(Data block)

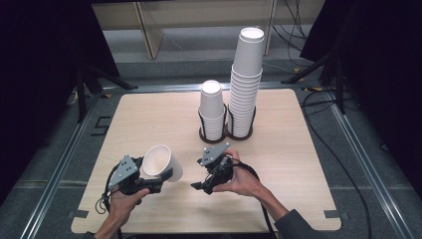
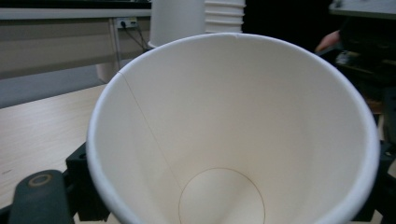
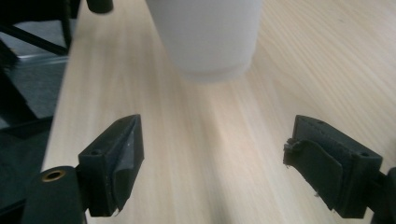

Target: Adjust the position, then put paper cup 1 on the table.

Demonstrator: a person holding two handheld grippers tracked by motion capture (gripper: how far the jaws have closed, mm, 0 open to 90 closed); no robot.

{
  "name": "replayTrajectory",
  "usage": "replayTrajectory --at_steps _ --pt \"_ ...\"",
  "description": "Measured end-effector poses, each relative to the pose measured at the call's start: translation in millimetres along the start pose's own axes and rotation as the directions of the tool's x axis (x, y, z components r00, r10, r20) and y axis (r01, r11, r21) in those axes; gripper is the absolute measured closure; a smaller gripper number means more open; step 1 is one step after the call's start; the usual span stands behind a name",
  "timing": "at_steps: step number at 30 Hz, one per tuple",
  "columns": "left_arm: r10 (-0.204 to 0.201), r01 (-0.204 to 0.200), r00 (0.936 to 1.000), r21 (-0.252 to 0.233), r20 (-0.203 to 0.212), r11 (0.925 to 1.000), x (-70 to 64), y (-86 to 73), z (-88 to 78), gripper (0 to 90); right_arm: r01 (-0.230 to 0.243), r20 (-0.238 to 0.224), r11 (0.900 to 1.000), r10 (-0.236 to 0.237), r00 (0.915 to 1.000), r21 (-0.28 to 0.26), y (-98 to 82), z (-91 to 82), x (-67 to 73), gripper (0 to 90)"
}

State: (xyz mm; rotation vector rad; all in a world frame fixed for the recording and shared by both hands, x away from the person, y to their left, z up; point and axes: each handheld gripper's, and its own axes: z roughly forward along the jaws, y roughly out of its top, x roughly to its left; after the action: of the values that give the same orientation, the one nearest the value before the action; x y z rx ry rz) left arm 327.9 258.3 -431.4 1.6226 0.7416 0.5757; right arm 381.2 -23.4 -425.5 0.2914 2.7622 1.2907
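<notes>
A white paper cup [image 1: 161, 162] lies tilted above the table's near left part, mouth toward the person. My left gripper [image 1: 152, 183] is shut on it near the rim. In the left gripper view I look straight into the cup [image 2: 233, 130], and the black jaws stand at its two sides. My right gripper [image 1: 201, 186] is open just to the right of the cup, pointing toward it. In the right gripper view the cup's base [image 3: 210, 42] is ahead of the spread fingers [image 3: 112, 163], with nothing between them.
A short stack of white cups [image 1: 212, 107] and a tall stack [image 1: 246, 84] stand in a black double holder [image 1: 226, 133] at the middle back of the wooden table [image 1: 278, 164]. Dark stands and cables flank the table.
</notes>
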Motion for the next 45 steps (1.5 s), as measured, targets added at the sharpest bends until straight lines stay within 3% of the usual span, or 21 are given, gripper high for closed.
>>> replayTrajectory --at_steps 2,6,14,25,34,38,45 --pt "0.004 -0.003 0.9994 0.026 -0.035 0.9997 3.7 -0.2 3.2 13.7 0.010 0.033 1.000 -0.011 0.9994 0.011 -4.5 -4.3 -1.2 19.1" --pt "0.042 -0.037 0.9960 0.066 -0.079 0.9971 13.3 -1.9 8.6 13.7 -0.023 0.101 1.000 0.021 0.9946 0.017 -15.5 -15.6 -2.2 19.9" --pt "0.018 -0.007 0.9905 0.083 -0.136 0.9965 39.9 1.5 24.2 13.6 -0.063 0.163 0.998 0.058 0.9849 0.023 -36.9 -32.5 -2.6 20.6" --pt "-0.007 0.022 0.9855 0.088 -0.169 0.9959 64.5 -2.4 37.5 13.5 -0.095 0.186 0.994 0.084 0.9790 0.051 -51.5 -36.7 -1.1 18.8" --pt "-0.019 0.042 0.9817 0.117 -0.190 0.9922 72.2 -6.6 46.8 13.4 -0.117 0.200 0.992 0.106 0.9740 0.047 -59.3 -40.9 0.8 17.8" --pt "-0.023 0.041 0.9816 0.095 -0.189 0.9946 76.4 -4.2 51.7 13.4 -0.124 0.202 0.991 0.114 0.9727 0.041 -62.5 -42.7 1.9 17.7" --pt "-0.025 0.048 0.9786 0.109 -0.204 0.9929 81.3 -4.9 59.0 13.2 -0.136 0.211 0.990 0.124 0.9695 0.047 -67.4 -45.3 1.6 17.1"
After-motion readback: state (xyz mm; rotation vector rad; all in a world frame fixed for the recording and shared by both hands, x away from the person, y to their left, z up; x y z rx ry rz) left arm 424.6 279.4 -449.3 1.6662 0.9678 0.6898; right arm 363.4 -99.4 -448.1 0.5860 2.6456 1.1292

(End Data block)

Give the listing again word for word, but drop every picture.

→ **Your response**:
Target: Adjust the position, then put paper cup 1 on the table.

Demonstrator: a person holding two handheld grippers tracked by motion capture (gripper: how far the jaws have closed, mm, 0 open to 90 closed); no robot.

{
  "name": "replayTrajectory",
  "usage": "replayTrajectory --at_steps _ --pt \"_ ...\"",
  "description": "Measured end-effector poses, each relative to the pose measured at the call's start: translation in millimetres along the start pose's own axes and rotation as the directions of the tool's x axis (x, y, z components r00, r10, r20) and y axis (r01, r11, r21) in those axes; gripper is the absolute measured closure; a smaller gripper number means more open; step 1 is one step after the call's start; the usual span stands behind a name",
  "timing": "at_steps: step number at 30 Hz, one per tuple",
  "columns": "left_arm: r10 (-0.204 to 0.201), r01 (-0.204 to 0.200), r00 (0.936 to 1.000), r21 (-0.252 to 0.233), r20 (-0.203 to 0.212), r11 (0.925 to 1.000), x (-70 to 64), y (-86 to 73), z (-88 to 78), gripper (0 to 90); right_arm: r01 (-0.230 to 0.243), r20 (-0.238 to 0.224), r11 (0.900 to 1.000), r10 (-0.236 to 0.237), r00 (0.915 to 1.000), r21 (-0.28 to 0.26), y (-98 to 82), z (-91 to 82), x (-67 to 73), gripper (0 to 90)"
}

State: (xyz mm; rotation vector rad; all in a world frame fixed for the recording and shared by both hands, x away from the person, y to their left, z up; point and axes: each handheld gripper's, and its own axes: z roughly forward along the jaws, y roughly out of its top, x roughly to its left; after the action: of the values that give the same orientation, the one nearest the value before the action; x y z rx ry rz) left arm 327.9 258.3 -431.4 1.6226 0.7416 0.5757; right arm 381.2 -23.4 -425.5 0.2914 2.7622 1.2907
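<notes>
A white paper cup [image 1: 161, 162] lies tilted above the table's near left part, mouth toward the person. My left gripper [image 1: 152, 183] is shut on it near the rim. In the left gripper view I look straight into the cup [image 2: 233, 130], and the black jaws stand at its two sides. My right gripper [image 1: 201, 186] is open just to the right of the cup, pointing toward it. In the right gripper view the cup's base [image 3: 210, 42] is ahead of the spread fingers [image 3: 112, 163], with nothing between them.
A short stack of white cups [image 1: 212, 107] and a tall stack [image 1: 246, 84] stand in a black double holder [image 1: 226, 133] at the middle back of the wooden table [image 1: 278, 164]. Dark stands and cables flank the table.
</notes>
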Motion for the next 45 steps (1.5 s), as measured, targets added at the sharpest bends until straight lines stay within 3% of the usual span, or 21 are given, gripper high for closed.
>>> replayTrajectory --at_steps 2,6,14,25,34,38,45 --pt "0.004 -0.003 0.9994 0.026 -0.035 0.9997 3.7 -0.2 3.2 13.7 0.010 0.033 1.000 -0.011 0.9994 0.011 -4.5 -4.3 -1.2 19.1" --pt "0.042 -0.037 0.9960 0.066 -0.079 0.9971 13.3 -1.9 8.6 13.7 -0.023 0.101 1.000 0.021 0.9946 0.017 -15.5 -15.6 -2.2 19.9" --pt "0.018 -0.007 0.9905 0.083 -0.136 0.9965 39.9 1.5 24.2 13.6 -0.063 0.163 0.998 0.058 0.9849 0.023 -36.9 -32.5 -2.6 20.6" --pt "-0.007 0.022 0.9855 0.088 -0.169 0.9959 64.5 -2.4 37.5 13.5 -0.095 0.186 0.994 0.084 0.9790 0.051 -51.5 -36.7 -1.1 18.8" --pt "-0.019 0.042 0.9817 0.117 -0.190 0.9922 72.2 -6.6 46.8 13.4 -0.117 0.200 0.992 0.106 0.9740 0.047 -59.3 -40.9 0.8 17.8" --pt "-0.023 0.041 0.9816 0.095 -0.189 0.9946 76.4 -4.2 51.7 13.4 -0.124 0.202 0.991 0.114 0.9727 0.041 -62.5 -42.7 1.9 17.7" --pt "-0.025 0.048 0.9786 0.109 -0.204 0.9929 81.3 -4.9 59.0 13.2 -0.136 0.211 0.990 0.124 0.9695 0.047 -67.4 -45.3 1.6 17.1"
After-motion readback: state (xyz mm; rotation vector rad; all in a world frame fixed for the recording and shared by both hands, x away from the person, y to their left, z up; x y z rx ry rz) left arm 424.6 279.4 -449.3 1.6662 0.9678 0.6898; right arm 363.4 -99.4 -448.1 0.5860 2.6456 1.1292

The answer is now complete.